EXERCISE INSTRUCTIONS – Leave the pictures out. Retype exactly the lines below from the one containing "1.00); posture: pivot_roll" through the one containing "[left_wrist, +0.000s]", and no others.
AVAILABLE DATA: Begin
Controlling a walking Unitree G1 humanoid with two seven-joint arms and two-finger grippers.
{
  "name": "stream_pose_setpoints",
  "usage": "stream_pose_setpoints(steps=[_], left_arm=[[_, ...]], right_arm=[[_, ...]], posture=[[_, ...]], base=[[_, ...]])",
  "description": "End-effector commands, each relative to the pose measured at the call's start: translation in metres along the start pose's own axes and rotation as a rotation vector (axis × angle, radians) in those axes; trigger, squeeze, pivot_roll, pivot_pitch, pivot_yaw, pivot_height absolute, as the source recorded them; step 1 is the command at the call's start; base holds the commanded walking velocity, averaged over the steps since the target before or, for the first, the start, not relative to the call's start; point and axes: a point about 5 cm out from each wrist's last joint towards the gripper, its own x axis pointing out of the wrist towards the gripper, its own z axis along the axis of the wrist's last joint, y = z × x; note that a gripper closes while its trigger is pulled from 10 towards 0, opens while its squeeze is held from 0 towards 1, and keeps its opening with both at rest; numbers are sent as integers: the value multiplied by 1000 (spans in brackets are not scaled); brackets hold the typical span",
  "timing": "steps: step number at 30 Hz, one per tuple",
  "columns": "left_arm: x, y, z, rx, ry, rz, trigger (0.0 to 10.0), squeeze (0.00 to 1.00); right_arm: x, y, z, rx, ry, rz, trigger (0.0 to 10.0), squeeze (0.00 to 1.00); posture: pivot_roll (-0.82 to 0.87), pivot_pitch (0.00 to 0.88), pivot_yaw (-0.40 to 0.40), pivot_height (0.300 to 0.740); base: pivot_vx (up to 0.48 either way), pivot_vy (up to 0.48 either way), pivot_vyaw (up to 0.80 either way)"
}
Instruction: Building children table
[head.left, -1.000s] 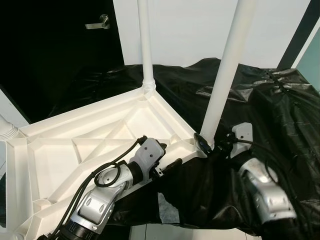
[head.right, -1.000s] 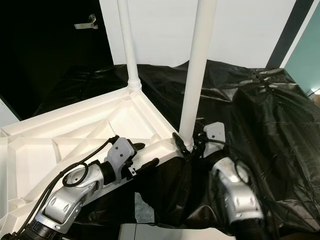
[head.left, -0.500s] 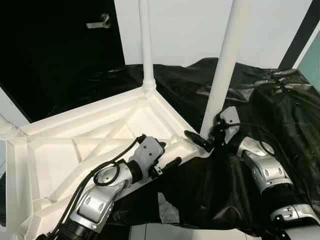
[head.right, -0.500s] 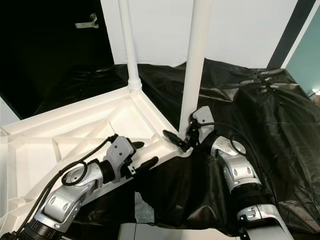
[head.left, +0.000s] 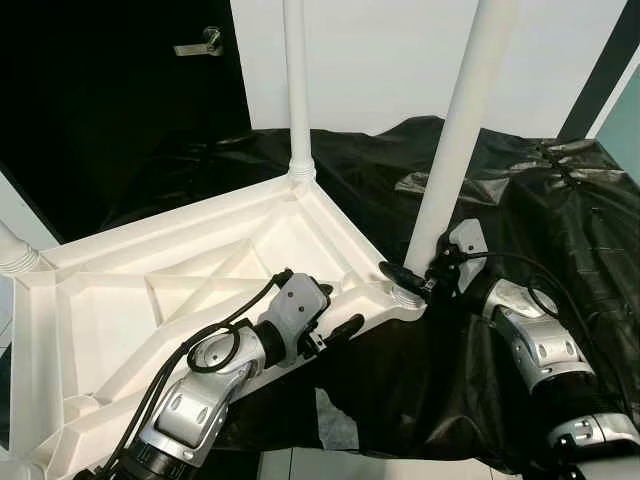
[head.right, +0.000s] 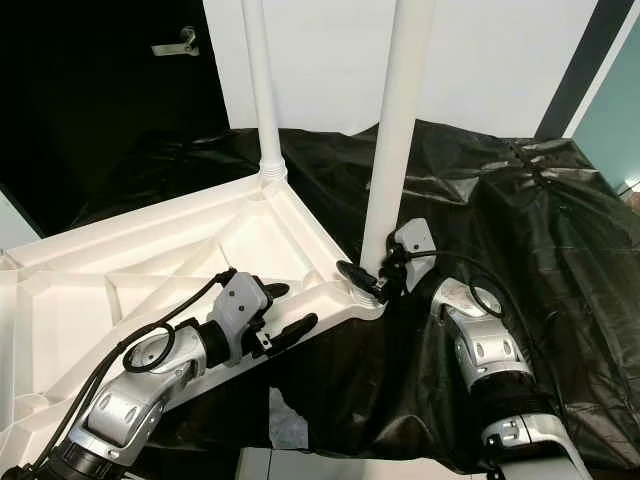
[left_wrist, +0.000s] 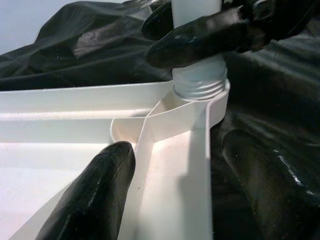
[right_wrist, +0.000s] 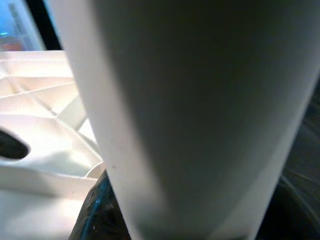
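Note:
A white plastic table top (head.left: 150, 290) lies upside down on a black sheet. One white leg (head.left: 297, 100) stands upright in its far corner. A second leg (head.left: 455, 150) stands in the near right corner socket (left_wrist: 200, 87). My right gripper (head.left: 412, 280) is shut around this leg just above its threaded base, and the leg (right_wrist: 190, 115) looms very close in the right wrist view. My left gripper (head.left: 340, 307) is open and straddles the table top's near rim (left_wrist: 170, 165), one finger (left_wrist: 95, 190) inside the rim and the other finger (left_wrist: 265, 185) outside over the sheet.
The black sheet (head.left: 560, 200) lies crumpled to the right and behind. A third leg (head.left: 15, 255) rises at the far left edge. A dark door with a handle (head.left: 200, 42) stands at the back left. A pale scrap (head.left: 335, 425) lies below the sheet's front edge.
My right wrist has turned about the leg's base, its finger swinging out to the left and back in beside the socket. The left gripper has stayed on the rim.

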Motion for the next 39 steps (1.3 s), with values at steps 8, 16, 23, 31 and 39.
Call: stream_pose_setpoints(steps=[8, 16, 23, 31, 39], left_arm=[[0, -2, -1, -6, 9, -50, 10000, 0], [0, -2, -2, -4, 11, -57, 10000, 0], [1, -3, -1, -5, 9, -61, 10000, 0], [1, -2, 0, -4, 6, -56, 10000, 0], [1, -3, -1, -4, 7, -53, 10000, 0]], right_arm=[[-5, 9, -20, 58, 110, -331, 10000, 0], [3, 39, -21, 131, 117, -576, 10000, 0], [9, 52, -10, 199, 62, -601, 10000, 0], [5, 51, -5, 208, 22, -570, 10000, 141], [-10, 44, -2, 177, -33, -398, 10000, 1000]], posture=[[-14, 0, -4, 740], [-14, 0, 2, 740], [-16, 0, 2, 740], [-11, 0, -2, 740], [-11, 0, -7, 740]], base=[[0, 0, 0], [0, 0, 0], [0, 0, 0], [0, 0, 0], [0, 0, 0]])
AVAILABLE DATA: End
SOLUTION TO THE PROBLEM –
  "columns": "left_arm: x, y, z, rx, ry, rz, trigger (0.0 to 10.0), squeeze (0.00 to 1.00); right_arm: x, y, z, rx, ry, rz, trigger (0.0 to 10.0), squeeze (0.00 to 1.00); posture: pivot_roll (-0.82 to 0.87), pivot_pitch (0.00 to 0.88), pivot_yaw (-0.40 to 0.40), pivot_height (0.300 to 0.740); base: pivot_vx (up to 0.48 either way), pivot_vy (up to 0.48 either way), pivot_vyaw (up to 0.80 either way)"
}
Instruction: Building children table
[head.left, -1.000s] 
[head.right, -1.000s] 
[head.left, -0.500s] 
[head.right, -0.500s] 
[head.left, +0.000s] 
[head.right, +0.000s] 
[left_wrist, +0.000s] 

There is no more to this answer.